Agree and yes, you nailed my emotion. As opposed to giving a million dollars; The giving of oneself painfully to obtain enough reward to ransom away this horrid state of addiction. The war, being wounded, but winning.

Not truly a giving of my right arm to my son as you aptly point out; it would be followed by the consumption of all limbs and being swallowed whole.

I can and will survive this battle and if I lose the right arm in doing so, I will indeed proudly do so. I would lose it and accept my reward of a clean and sober child/adult child now. I will however not lay my limb and life down to him for him to consume.

Addicts are smart.
They strike at the very thing that would betray us.
Our hearts.
ABRACADABRA (Thank you Copa, this really describes the dark magic of it)

Oh so very very true. The intelligence and their use of it is baffling to me. It is like a magic trick. How did I get from here to there and not see it coming again and again.

Your son is in jail, so for the time being, you have some freedom from all of this.

You have some time to breathe and build your toolbox.

You have some time to work on rising above.

Hubs is back we spent a lovely evening together and a quiet day today. We are honouring our time to heal and recognize our needs.

Ha as I write this I just jumped out of my skin as a police siren went off....PTSD....ugh.

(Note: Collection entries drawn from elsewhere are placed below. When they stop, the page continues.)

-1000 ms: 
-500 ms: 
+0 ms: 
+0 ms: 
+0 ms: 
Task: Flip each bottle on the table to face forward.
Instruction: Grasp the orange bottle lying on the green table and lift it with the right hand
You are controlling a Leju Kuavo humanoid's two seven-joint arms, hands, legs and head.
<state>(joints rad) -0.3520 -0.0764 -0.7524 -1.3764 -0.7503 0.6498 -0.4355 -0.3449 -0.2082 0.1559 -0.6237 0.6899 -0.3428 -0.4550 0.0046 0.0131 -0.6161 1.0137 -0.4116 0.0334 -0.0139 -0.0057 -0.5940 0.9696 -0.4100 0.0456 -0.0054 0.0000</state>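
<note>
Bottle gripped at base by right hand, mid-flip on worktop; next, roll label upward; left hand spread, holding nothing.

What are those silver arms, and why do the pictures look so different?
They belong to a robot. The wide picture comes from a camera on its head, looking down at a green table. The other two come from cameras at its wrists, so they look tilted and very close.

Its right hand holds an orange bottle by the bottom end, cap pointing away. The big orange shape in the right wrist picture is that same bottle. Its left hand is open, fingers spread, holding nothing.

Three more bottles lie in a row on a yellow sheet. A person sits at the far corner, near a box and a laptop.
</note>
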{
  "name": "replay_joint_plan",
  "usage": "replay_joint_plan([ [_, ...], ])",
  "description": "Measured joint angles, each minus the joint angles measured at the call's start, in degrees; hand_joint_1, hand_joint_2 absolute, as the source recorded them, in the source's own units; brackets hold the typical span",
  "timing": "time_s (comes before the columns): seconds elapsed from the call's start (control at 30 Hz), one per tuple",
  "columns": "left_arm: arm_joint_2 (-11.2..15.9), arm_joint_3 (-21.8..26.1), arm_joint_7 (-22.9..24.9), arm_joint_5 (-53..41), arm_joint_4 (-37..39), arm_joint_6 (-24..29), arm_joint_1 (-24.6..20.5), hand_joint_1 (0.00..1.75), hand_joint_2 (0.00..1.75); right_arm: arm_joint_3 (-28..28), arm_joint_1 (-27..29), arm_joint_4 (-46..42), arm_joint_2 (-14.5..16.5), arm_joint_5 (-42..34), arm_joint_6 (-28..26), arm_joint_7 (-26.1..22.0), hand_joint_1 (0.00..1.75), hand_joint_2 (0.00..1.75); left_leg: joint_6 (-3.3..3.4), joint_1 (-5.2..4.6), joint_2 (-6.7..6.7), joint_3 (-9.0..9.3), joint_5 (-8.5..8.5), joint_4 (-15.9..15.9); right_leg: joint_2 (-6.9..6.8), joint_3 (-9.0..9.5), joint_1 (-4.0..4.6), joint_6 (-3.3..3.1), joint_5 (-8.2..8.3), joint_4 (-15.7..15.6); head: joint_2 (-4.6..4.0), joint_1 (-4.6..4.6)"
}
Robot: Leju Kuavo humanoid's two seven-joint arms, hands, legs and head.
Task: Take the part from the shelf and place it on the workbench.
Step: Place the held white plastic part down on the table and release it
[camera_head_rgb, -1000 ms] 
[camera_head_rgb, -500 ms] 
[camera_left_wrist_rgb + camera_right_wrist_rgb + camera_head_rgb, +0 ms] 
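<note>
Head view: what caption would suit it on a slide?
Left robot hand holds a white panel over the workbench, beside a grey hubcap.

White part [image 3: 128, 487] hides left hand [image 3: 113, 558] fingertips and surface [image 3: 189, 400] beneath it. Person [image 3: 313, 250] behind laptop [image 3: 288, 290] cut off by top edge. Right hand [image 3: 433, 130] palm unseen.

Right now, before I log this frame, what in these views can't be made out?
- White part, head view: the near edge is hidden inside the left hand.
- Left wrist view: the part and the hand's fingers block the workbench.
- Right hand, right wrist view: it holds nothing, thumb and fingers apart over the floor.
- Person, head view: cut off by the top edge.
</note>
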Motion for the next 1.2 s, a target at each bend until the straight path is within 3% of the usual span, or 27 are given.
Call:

The tool box now is focus on healing our jangled nerves. Preparing for what is in store and knowing how to engage in this battle on a smart fashion that will preserve us and allow our son to know he is not abandoned but let go to make his own choices.

The breadth and depth of it all....the Grand Canyon has nothing on all of us in those terms.
We were there 3 years ago. A trip son refused to join us on. The beauty of the Canyon is a good comparator; beautifully dangerous, but can be admired safely from a distance.
 

Southern51

New Member
I'm really sorry your son's in such a state, it must be awful to know, even if you're not there to see it for yourself. I hope he'll be in jail long enough to fully detox physically, and I hope he gets court mandated to rehab. Don't worry about the criminal record right now. That's something to worry about *after* he gets through it all and starts rebuilding his life. And frankly, consequences of any kind is a good thing for addicts, in my opinion. I hope things start improving soon. Take care.
 

Littleboylost

Long road but the path ahead holds hope.
I'm really sorry your son's in such a state, it must be awful to know, even if you're not there to see it for yourself. I hope he'll be in jail long enough to fully detox physically, and I hope he gets court mandated to rehab. Don't worry about the criminal record right now. That's something to worry about *after* he gets through it all and starts rebuilding his life. And frankly, consequences of any kind is a good thing for addicts, in my opinion. I hope things start improving soon. Take care.
Thank you Southern. Unfortunately we do not have court mandated rehab in Ontario. He would have to voluntarily go and ask for a stay of proceedings. He could then go to rehab and upon completing ask for the charges to be dismissed.
 

Southern51

New Member
That makes it more complicated. I hope he does go. If not, at least he got some time in which he was safe, had a bed to sleep in and three meals a day. And I believe that even if they decide not to get the help they need, they learn from such experiences, and may decide to use what they're learned in the future.
 

ColleenB

Active Member
Oh LBL .... how my heart hurts for you.

I am in awe of your strength right now and your ability to be so introspective in the midst of so much hurt and chaos. It sounds like the judicial system is another hurt you have to endure now, not being able to speak with him or know what’s going on must be so hard.

I think you are doing the right thing staying away while he is probably in the blame mode anyway and coming down off drugs. Not a good time to reason or try to plan anything with him. He needs the time to become clean and hopefully desperate enough to want change.